Моя жизнь. Мои современники | страница 16
Своих чувств и своего негодования моя мать не могла скрыть ни при каких обстоятельствах; с одинаковой запальчивостью и резкостью она кричала на горничную, разбившую чашку и скрывшую это, и на директора гимназии Герда, если усматривала в его действиях какой-либо прием, коробящий ее чувство правды, и на любого из знакомых в пылу теоретического спора. Часто говорила при этом очень резкие и обидные вещи, обидные особенно тогда, когда в своем образном остроумии выставляла смешные стороны своего противника. Но как-то никто на нее не обижался, зная, что в ее резкостях нет ничего, что бы отзывалось неуважением к человеку. «Ну и досталось же мне от княгини», — говорила с добродушной улыбкой в пух и прах распушенная горничная, а директор гимназии, выслушивая ее бурные нападки, спокойно и кротко парировал их; иногда же, когда, увлекшись спором, она со свойственным ей блестящим юмором изображала его в смешном виде, он не мог удержаться от смеха, заражая им свою запальчивую собеседницу.

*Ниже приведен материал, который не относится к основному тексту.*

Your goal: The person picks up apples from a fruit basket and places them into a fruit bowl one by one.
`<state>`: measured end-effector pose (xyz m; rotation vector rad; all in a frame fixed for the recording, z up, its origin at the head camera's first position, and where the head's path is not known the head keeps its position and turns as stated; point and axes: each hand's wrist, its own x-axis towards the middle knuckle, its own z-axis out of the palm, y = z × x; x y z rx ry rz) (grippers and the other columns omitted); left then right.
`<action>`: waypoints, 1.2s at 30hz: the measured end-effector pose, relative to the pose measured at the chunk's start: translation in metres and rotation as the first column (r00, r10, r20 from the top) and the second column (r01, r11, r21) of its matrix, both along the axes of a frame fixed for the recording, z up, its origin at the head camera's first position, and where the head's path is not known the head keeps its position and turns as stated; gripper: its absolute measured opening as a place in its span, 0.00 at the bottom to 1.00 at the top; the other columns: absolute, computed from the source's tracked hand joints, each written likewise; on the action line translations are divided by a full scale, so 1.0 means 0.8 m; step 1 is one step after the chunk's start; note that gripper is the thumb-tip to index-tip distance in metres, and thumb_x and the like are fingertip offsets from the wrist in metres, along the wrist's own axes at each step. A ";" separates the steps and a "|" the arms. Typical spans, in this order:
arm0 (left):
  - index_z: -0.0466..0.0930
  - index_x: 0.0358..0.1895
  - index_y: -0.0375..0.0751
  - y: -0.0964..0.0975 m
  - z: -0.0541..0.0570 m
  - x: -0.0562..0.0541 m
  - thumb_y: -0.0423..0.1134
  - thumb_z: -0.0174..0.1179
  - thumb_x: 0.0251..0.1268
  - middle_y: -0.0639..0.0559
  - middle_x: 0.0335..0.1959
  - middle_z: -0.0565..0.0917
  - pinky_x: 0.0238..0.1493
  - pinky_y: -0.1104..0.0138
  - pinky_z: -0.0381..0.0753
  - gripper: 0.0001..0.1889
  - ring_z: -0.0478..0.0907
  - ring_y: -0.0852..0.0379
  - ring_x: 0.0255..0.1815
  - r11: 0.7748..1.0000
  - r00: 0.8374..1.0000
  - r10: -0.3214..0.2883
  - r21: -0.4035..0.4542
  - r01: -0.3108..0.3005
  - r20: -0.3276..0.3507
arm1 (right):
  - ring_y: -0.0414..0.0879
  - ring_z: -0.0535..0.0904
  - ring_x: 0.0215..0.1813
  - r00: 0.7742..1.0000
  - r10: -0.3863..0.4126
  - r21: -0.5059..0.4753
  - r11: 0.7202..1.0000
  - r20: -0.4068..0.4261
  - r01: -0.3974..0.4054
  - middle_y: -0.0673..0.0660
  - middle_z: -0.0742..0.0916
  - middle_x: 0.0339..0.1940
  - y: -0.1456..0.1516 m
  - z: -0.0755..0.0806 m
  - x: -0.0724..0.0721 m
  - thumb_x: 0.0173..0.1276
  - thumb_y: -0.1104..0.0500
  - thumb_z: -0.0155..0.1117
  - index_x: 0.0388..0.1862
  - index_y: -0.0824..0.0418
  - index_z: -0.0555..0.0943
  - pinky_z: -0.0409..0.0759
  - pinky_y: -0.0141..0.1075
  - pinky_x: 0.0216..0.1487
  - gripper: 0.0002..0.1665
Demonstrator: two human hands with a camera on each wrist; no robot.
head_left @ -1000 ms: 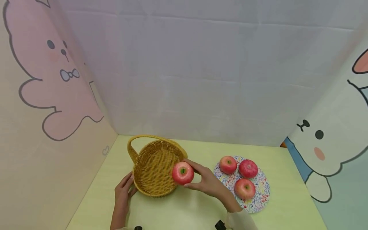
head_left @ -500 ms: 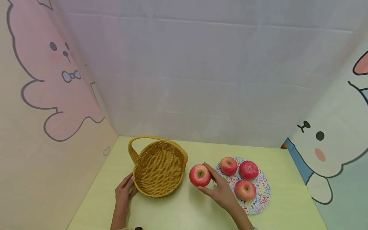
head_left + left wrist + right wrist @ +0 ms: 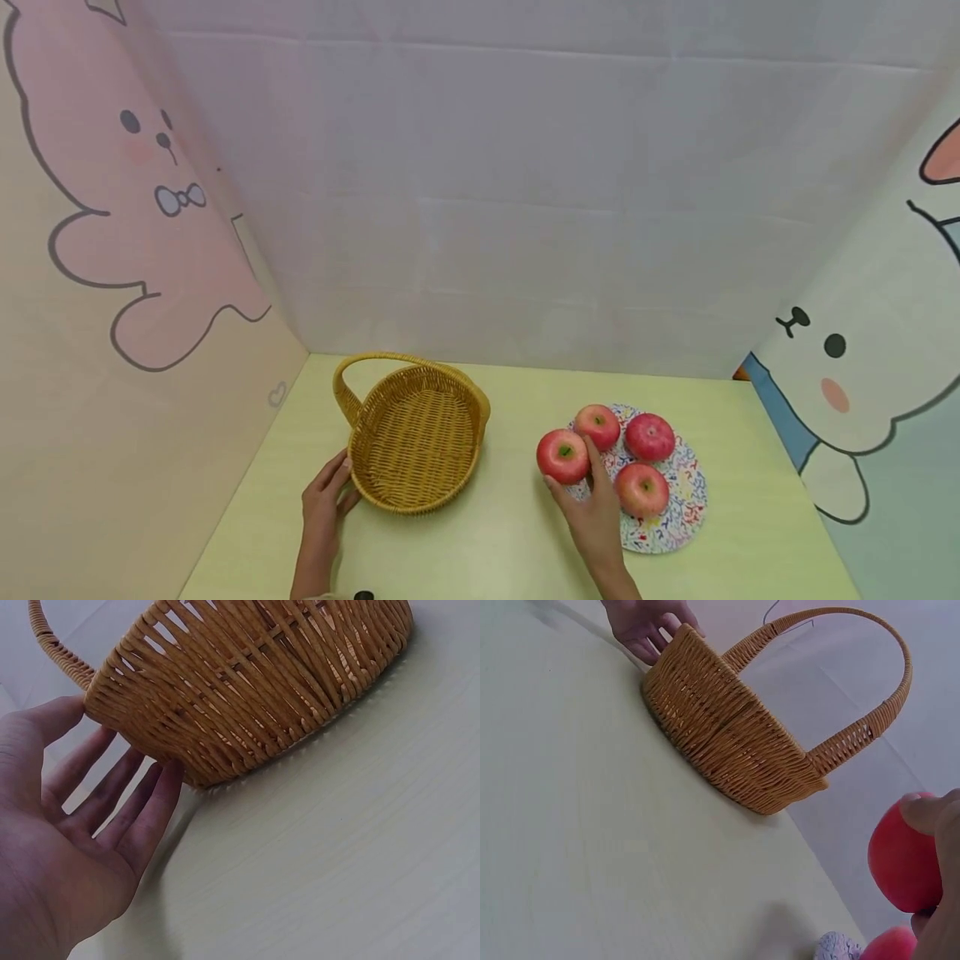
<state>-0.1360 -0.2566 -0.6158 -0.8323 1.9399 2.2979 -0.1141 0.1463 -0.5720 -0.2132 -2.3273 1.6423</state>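
Note:
My right hand (image 3: 596,512) grips a red apple (image 3: 562,457) between thumb and fingers, at the left edge of the patterned plate (image 3: 682,517). In the right wrist view that apple (image 3: 904,859) hangs above the table, its shadow on the surface. A yellow-brown wicker basket (image 3: 416,450) with a tall arched handle stands to the left, its inside bare. My left hand (image 3: 324,496) touches the basket's left side. Seen from the left wrist, its straight, spread fingers (image 3: 154,814) rest against the woven wall, with the thumb at the rim.
Three more apples lie on the plate: one at the back left (image 3: 597,427), one at the back right (image 3: 650,437) and one in front (image 3: 642,490). A pale wall (image 3: 525,208) closes off the table's back; cartoon-printed panels flank both sides.
My right hand has carried the apple rightward, from over the basket's right rim to the plate's left edge. The left hand and the basket have stayed in place.

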 end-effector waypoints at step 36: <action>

Правдолюбие и прямота моей матери, так же, как и ее оценка всех жизненных явлений прежде всего с точки зрения морали, оказали на меня огромное воспитательное влияние. Она умерла, когда мне было 20 лет, и за всю мою жизнь с ней, как в детстве, так и в юношеские годы, я не припомню ни одного случая, чтобы я сказал ей неправду. Конечно, были у меня свои секреты, не все из моей жизни я ей рассказывал, но никогда не отвечал ложью на прямо поставленный вопрос. Когда мы с сестрой ставили памятник нашей матери на Апексеевском кладбище в Москве, то поместили на нем слова Христа из Нагорной проповеди: «Блаженни алчущие и жаждущие правды, яко тии насытятся».
Внушенное мне моей матерью правдолюбие я воспринял и сохранил в течение всей своей жизни, и до сих пор мне трудно лгать даже в тех случаях, когда от меня требуют маленькую, так называемую «условную» ложь, принятую в общежитии.
Воспоминания моего детства неразрывно связаны с женской гимназией моей матери. Я знал в лицо почти всех учениц, знал, как кто учится и как себя ведет, часто присутствуя при разговорах матери с преподавателями и с классными дамами. С детства был также в курсе тех трений, которые происходили между директором гимназии и министерством народного просвещения, чинившим всевозможные формальные препятствия всякому новому начинанию. Я запомнил как «врага» министра народного просвещения графа Толстого, и такими же врагами считал приезжавших в гимназию министерских ревизоров, называвшихся окружными инспекторами. Даже лицо чаще других появлявшегося инспектора Лаврентьева, одетого в вицмундир тощего человека с длинным носом и маленькими хитрыми глазками, которого моя мать называла землеройкой, до сих пор мне кажется исключительно противным.